● **To do**:
The answer must consist of the listing, reproduced exactly.

__________________________________________________

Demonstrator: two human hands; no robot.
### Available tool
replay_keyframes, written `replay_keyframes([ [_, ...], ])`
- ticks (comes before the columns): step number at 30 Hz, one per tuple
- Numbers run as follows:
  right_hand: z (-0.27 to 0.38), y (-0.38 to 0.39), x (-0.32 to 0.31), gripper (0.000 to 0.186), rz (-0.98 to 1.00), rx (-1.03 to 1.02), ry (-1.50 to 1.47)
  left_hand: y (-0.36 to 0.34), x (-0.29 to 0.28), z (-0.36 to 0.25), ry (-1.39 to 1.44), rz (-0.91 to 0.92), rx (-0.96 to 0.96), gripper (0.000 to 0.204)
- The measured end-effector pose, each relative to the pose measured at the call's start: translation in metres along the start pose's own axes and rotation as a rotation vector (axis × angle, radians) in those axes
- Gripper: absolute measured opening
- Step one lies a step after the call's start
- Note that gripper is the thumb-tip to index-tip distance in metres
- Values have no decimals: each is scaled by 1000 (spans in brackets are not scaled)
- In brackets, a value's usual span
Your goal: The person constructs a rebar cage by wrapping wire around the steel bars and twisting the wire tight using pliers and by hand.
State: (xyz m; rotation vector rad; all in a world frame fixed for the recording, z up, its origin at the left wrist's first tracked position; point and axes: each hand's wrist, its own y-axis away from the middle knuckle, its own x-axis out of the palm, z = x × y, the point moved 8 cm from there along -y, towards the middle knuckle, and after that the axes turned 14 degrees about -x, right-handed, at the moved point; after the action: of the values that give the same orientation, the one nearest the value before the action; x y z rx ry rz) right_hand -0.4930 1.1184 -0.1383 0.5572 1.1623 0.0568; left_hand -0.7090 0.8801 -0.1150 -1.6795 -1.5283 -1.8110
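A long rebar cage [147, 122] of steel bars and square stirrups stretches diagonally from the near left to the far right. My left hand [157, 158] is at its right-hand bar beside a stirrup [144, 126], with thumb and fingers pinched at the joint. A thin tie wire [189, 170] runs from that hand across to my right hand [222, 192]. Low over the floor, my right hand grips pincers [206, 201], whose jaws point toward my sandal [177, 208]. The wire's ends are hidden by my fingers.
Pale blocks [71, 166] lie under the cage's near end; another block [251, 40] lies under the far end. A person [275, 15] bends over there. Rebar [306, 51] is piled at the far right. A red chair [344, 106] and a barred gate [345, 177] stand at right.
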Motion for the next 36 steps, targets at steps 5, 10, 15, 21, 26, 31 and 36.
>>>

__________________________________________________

● **Answer for the task**:
Demonstrator: two human hands; no robot.
### Available tool
replay_keyframes, written `replay_keyframes([ [_, ...], ])`
- ticks (comes before the columns): step number at 30 Hz, one per tuple
- Numbers run as follows:
  right_hand: z (-0.27 to 0.38), y (-0.38 to 0.39), x (-0.32 to 0.31), gripper (0.000 to 0.186), rz (-0.98 to 1.00), rx (-1.03 to 1.02), ry (-1.50 to 1.47)
  left_hand: y (-0.36 to 0.34), x (-0.29 to 0.28), z (-0.36 to 0.25), ry (-1.39 to 1.44), rz (-0.91 to 0.92), rx (-0.96 to 0.96), gripper (0.000 to 0.204)
- The measured end-effector pose, each relative to the pose measured at the call's start: translation in metres along the start pose's own axes and rotation as a rotation vector (axis × angle, radians) in those axes
- Gripper: absolute measured opening
- Step one lies a step after the call's start
- Note that gripper is the thumb-tip to index-tip distance in metres
- Values have no decimals: each is scaled by 1000 (spans in brackets are not scaled)
- In brackets, a value's usual span
Your goal: The person constructs a rebar cage by wrapping wire around the steel bars and twisting the wire tight using pliers and by hand.
State: (xyz m; rotation vector rad; all in a world frame fixed for the recording, z up, its origin at the left wrist's first tracked position; point and axes: each hand's wrist, its own y-axis away from the middle knuckle, its own x-axis out of the palm, z = x × y, the point moved 8 cm from there along -y, towards the middle knuckle, and after that the axes turned 14 degrees about -x, right-handed, at the moved point; after the action: of the values that give the same orientation, the one nearest the value before the action; x y z rx ry rz) right_hand -0.4930 1.1184 -0.1383 0.5572 1.1623 0.0568; left_hand -0.7090 0.8801 -0.1150 -1.6795 -1.5283 -1.8110
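A long rebar cage [147, 122] of steel bars and square stirrups stretches diagonally from the near left to the far right. My left hand [157, 158] is at its right-hand bar beside a stirrup [144, 126], with thumb and fingers pinched at the joint. A thin tie wire [189, 170] runs from that hand across to my right hand [222, 192]. Low over the floor, my right hand grips pincers [206, 201], whose jaws point toward my sandal [177, 208]. The wire's ends are hidden by my fingers.
Pale blocks [71, 166] lie under the cage's near end; another block [251, 40] lies under the far end. A person [275, 15] bends over there. Rebar [306, 51] is piled at the far right. A red chair [344, 106] and a barred gate [345, 177] stand at right.
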Motion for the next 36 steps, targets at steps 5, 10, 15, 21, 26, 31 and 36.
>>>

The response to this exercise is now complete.